Levin Chedva, Suliman Moriya, Naimi Etti, Saban Mor
Nursing Department, Faculty of School of Life and Health Sciences, The Jerusalem College of Technology-lev Academic Center, Jerusalem, Israel.
Department of Vascular Surgery, The Chaim Sheba Medical Center, Ramat Gan, Tel Aviv, Israel.
J Clin Nurs. 2024 Aug 5. doi: 10.1111/jocn.17384.
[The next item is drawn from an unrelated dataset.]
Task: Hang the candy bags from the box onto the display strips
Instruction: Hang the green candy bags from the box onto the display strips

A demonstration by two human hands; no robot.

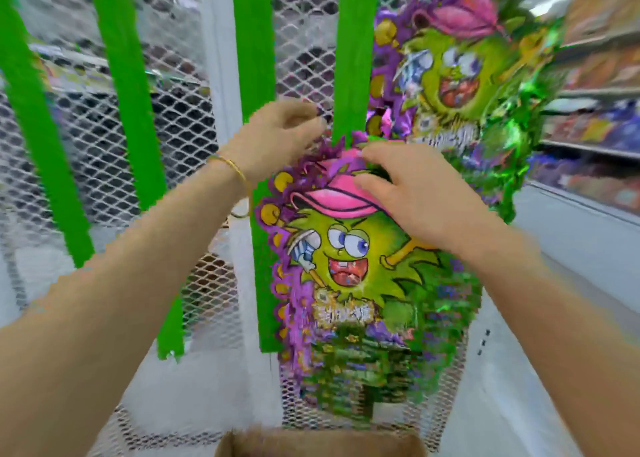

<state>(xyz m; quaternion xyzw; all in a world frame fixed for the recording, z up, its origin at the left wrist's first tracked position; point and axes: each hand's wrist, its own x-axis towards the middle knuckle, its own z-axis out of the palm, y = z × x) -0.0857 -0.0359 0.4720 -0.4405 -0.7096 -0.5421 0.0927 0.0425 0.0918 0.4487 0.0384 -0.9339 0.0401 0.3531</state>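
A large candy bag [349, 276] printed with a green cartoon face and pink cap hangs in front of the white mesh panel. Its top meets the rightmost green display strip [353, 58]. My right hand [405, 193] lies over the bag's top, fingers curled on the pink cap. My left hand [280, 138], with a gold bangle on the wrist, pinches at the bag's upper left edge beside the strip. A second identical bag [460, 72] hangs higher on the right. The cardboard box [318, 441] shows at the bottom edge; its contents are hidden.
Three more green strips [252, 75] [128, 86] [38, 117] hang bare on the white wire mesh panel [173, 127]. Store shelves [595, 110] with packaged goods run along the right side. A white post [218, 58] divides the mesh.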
As generative artificial intelligence (GenAI) tools continue advancing, rigorous evaluations are needed to understand their capabilities relative to experienced clinicians and nurses. The aim of this study was to objectively compare the diagnostic accuracy and response formats of ICU nurses versus various GenAI models, with a qualitative interpretation of the quantitative results.
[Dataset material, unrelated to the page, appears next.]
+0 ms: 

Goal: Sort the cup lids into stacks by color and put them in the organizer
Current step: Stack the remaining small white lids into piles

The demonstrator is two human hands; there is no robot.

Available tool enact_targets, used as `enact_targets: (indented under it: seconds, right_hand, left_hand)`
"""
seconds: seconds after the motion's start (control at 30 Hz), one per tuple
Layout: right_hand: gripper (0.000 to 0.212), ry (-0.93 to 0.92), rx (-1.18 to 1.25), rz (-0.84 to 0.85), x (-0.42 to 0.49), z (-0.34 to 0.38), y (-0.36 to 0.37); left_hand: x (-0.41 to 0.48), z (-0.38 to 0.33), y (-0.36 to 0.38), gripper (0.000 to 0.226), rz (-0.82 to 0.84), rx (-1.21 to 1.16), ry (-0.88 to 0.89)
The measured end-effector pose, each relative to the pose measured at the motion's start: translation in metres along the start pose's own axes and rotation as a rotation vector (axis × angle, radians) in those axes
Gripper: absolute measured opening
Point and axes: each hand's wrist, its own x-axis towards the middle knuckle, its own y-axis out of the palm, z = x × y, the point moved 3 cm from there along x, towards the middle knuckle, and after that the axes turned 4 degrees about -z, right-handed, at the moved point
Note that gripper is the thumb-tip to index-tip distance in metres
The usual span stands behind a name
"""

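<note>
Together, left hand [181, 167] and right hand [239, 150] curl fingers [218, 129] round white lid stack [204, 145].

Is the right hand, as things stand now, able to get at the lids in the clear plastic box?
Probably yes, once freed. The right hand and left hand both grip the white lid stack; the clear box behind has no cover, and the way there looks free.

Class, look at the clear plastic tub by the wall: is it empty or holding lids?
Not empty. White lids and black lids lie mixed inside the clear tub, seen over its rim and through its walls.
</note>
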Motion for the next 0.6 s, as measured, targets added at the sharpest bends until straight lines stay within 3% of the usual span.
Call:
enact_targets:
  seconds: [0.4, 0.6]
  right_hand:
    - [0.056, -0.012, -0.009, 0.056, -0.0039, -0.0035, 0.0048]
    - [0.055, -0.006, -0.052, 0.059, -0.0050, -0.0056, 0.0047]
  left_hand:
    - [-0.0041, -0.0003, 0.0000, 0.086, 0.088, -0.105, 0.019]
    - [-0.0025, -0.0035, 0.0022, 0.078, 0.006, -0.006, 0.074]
This formative study utilized four written clinical scenarios representative of real ICU patient cases to simulate diagnostic challenges. The scenarios were developed by expert nurses and underwent validation against current literature. Seventy-four ICU nurses participated in a simulation-based assessment involving four written clinical scenarios. Simultaneously, we asked ChatGPT-4 and Claude-2.0 to provide initial assessments and treatment recommendations for the same scenarios. The responses from ChatGPT-4 and Claude-2.0 were then scored by certified ICU nurses for accuracy, completeness and response.
Nurses consistently achieved higher diagnostic accuracy than AI across open-ended scenarios, though certain models matched or exceeded human performance on standardized cases. Reaction times also diverged substantially. Qualitative response format differences emerged such as concision versus verbosity. Variations in GenAI models system performance across cases highlighted generalizability challenges.
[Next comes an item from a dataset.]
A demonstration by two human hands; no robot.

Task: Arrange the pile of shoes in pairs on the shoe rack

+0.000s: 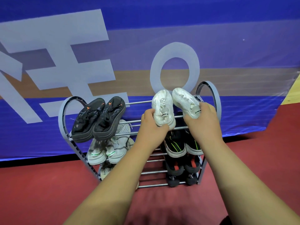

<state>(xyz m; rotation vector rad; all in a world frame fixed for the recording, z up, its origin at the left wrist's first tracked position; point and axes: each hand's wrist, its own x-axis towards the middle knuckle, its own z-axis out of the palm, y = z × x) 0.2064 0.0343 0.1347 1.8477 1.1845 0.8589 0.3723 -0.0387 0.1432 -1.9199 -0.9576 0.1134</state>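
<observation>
Red matte floor (32,184), blue banner (65,46) behind. Left hand (152,127) curls round the heel of one white knit shoe (162,104). Right hand (203,122) grips its mate (185,99). Both shoes are at the top tier of the grey tubular shoe rack (217,101), with a chunky-soled black pair (97,119) alongside.

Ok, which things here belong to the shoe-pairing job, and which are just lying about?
Job: shoe rack; left white shoe, gripped by left hand; right white shoe, gripped by right hand; black pair, top tier; white-green pair and black-green pair below.
Lying about: blue banner behind; red floor.
</observation>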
While GenAI demonstrated valuable skills, experienced nurses outperformed in open-ended domains requiring holistic judgement. Continued development to strengthen generalized decision-making abilities is warranted before autonomous clinical integration. Response format interfaces should consider leveraging distinct strengths. Rigorous mixed methods research involving diverse stakeholders can help iteratively inform safe, beneficial human-GenAI partnerships centred on experience-guided care augmentation.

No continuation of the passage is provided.